Cannabis Deal Traffic Flows in Both Directions Across the Border: Considerations for U.S. Law Firms

INTRODUCTION

For much of 2018, Canada was the focal point of the global cannabis industry due mainly to Canada’s federal legalization of cannabis for recreational purposes, which occurred on October 17, 2018. Fueled by optimism surrounding both Canadian and global prospects, we saw a significant uptick in capital raising in the cannabis industry, with nearly US$13.8 billion raised in 2018, up from US$3.5 billion in 2017. Much of this capital raising activity was a result of U.S. cannabis companies that looked north of the border for access to capital markets.

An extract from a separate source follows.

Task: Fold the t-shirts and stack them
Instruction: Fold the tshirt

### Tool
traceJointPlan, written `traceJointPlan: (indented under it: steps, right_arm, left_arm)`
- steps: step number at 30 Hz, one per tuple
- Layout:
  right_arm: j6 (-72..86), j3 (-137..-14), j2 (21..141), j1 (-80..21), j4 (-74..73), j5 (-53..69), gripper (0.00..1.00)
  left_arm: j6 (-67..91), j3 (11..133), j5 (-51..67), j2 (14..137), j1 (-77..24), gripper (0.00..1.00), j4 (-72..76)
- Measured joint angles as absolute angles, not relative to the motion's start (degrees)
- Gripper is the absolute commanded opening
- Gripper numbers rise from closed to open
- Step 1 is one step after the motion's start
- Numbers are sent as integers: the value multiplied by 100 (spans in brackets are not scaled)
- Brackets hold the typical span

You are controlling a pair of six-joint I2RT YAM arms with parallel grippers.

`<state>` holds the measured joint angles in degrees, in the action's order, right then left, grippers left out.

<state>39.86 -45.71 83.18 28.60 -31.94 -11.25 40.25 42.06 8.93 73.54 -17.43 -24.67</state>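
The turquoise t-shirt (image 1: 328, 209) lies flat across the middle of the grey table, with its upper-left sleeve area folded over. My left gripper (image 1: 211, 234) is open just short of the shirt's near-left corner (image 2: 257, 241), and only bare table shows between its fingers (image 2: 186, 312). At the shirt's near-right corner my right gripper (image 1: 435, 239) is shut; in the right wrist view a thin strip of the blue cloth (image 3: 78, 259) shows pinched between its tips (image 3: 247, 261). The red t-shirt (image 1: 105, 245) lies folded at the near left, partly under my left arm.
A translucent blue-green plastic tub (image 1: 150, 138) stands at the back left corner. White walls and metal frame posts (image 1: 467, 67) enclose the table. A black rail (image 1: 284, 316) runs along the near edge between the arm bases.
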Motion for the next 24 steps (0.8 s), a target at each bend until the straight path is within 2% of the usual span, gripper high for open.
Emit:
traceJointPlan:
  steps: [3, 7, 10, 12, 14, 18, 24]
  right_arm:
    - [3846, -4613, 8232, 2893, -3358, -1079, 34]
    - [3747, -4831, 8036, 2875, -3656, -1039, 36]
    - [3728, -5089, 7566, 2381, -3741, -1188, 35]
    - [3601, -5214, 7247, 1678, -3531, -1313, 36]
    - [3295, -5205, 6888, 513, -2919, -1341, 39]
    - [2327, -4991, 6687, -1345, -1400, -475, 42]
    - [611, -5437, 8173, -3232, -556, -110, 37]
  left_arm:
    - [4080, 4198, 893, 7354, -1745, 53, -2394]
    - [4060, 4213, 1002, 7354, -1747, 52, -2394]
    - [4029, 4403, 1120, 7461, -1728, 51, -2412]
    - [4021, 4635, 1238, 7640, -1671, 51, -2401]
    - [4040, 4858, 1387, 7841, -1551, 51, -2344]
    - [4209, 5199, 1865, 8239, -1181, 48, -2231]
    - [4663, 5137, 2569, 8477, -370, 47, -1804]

Despite being only 6 months removed from legalization, Canadian licensed producers (LPs) appear to have shifted their focus to (i) developing “next generation” products, such as edibles and “vapes,” which are set to become legalized in Canada in October 2019, but which have been legal for some time in certain U.S. states, such as Colorado, California and Washington, and (ii) implementing a rest-of-world strategy that includes exposure to the U.S. cannabis market—both resulting in an increasing number of transactions reaching across the border. As U.S. clients are requiring more and more guidance from counsel, U.S. law firms are grappling with how to advise with respect to both the Canadian and U.S. cannabis industries.

With respect to the development of next generation products, significant investments from major U.S. alcohol and tobacco companies have given credibility to the Canadian cannabis industry and provided certain players with an experienced partner for the next phase of legalization (both domestically and abroad). Constellation Brands (Constellation), a leading international producer of wine, beer and spirits, made a US$4 billion investment in Canopy Growth Corporation (Canopy). The investment closed in November 2018 and brought Constellation’s ownership stake in Canopy to approximately 37%. In December 2018, Altria Group Inc. (Altria), parent company of Philip Morris USA, announced a US$1.8 billion investment in Cronos Group Inc. (Cronos), representing a 45% ownership interest in Cronos.

With respect to exposure to the U.S. market, the enactment of the 2018 Farm Bill in the U.S., which created a federally legal environment for the cultivation, distribution and sale of industrial hemp, has provided an opportunity for Canadian LPs to establish a toe-hold in the U.S. market after having previously been denied access due to the restrictions of the major Canadian and U.S. stock exchanges against operations which are offside U.S. federal law. The significance of the Farm Bill stems from the presence of the non-psychoactive cannabinoid, cannabidiol (CBD), which is found in industrial hemp and for which the Brightfield Group has estimated a potential market of US$22 billion by 2022 in the U.S. alone.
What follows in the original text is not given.